### Exercise requirements
How many lines in the material below contain the word "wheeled"? Write only the number.

== Segment start ==

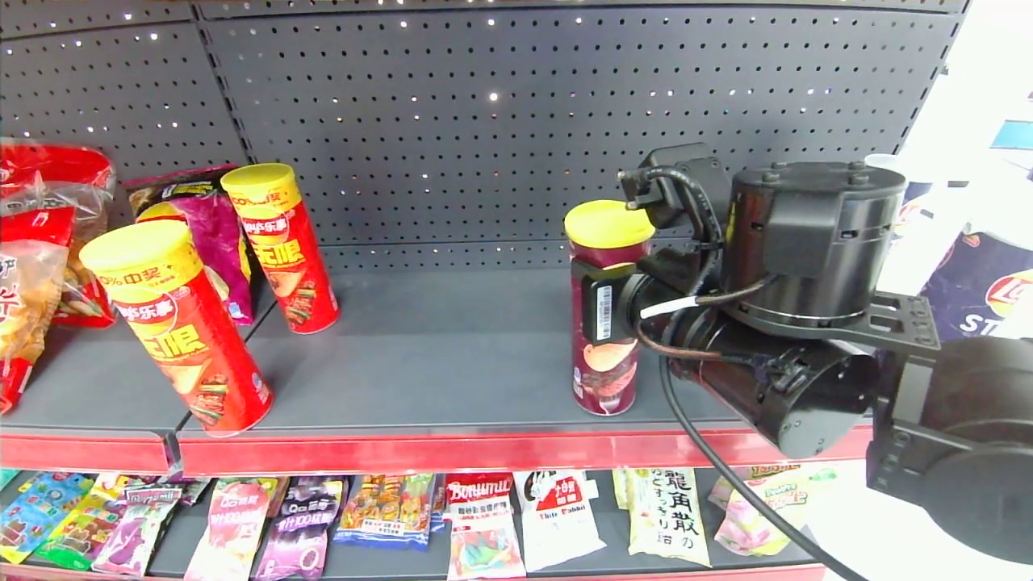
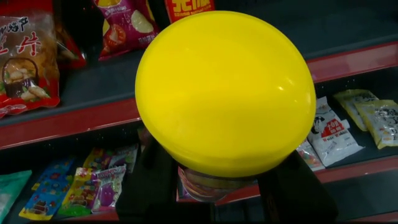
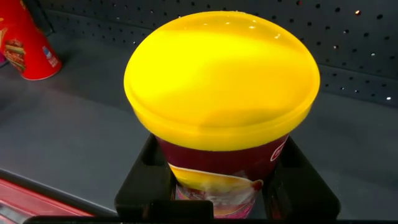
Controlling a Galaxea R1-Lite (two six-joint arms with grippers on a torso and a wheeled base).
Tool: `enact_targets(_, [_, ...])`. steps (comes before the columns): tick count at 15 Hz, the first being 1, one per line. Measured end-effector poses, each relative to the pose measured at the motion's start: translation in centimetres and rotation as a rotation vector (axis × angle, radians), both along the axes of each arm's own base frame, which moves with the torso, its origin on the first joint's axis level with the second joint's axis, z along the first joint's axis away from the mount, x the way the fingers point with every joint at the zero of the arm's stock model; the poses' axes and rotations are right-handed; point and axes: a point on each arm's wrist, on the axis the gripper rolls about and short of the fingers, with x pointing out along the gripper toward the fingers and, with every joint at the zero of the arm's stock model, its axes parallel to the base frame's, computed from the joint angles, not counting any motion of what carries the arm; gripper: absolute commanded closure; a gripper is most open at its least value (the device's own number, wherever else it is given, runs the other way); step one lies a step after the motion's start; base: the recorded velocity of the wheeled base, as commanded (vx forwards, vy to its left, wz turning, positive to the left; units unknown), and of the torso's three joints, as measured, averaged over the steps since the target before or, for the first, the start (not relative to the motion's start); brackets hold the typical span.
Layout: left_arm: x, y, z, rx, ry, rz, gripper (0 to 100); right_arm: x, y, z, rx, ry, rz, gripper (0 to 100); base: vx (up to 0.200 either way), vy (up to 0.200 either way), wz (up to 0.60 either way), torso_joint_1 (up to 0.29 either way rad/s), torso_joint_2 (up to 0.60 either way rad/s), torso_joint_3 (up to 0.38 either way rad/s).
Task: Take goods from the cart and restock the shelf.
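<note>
Right claw (image 1: 609, 311) clenched on maroon can (image 1: 605, 371), upright near shelf (image 1: 452, 347) front edge | left claw (image 2: 217, 199) grips second can (image 2: 224, 93) before the shelf | risk: a sideways drag on release could tip the tall can over that edge.

A shop aisle is shown. A dark shelf (image 1: 452, 355) is backed by perforated pegboard (image 1: 516, 121) and edged along its near side with a red front rail (image 1: 452, 452). Red crisp cans (image 1: 179, 323) with yellow lids are stood at the left beside bagged snacks (image 1: 40, 242). Packets of sweets (image 1: 484, 524) are laid out in a row on the lower shelf (image 1: 615, 557).
</note>
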Motion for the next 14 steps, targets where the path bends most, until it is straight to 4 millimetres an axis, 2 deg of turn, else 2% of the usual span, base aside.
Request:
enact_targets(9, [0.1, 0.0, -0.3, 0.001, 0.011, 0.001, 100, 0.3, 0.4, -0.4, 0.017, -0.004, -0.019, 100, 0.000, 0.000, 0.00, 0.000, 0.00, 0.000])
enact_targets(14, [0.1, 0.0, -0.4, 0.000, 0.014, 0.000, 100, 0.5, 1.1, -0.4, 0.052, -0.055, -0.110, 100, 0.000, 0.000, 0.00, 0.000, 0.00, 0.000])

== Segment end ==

### Task result
2